The immediate next steps for Nvidia involve reassuring shareholders that its order book remains robust despite the OpenAI setback. The company is expected to highlight its diversifying customer base, including sovereign AI initiatives and the growing demand from automotive and healthcare sectors. Nvidia’s upcoming earnings call will likely be dominated by questions regarding the status of its relationship with OpenAI and whether other large-scale “hyperscaler” deals are at risk.

For OpenAI, the focus will likely shift toward its internal chip development programme and its partnership with Microsoft. Microsoft, which has invested billions into OpenAI, may be required to step in and provide the necessary infrastructure through its Azure cloud platform, potentially using its own “Maia” AI chips to supplement any shortfall in Nvidia hardware. This could lead to a realignment of the “three-way” relationship between Nvidia, Microsoft, and OpenAI, with Microsoft taking a more central role in hardware provision.

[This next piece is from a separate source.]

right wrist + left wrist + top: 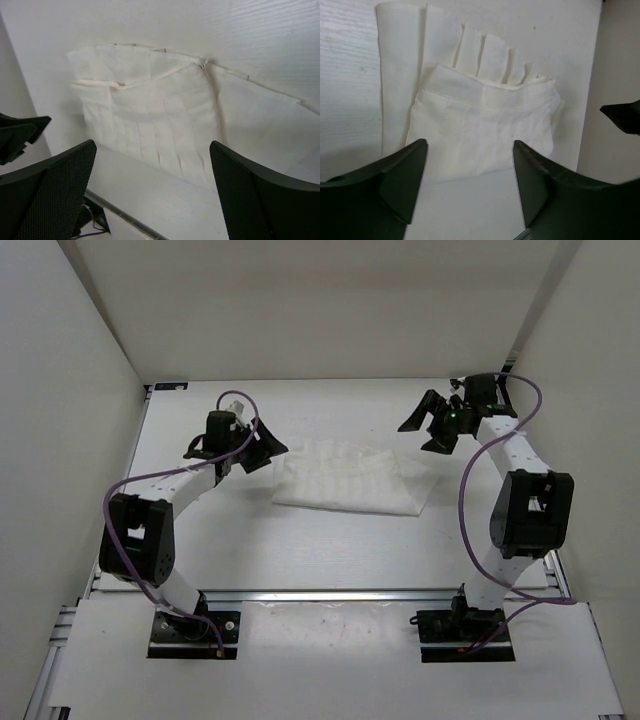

In the long term, the vanishing of this $100 billion deal may accelerate the industry’s move toward more efficient AI architectures that require less compute power. If the cost of scaling through raw hardware becomes prohibitive, the focus of research may shift toward algorithmic efficiency and smaller, more specialised models. While the immediate reaction to the news is one of uncertainty, the eventual outcome may be a more sustainable and diversified AI infrastructure landscape. Details regarding any potential renegotiation or alternative arrangements remain unclear at this time, as both companies have declined to provide official comments on the Ars Technica report.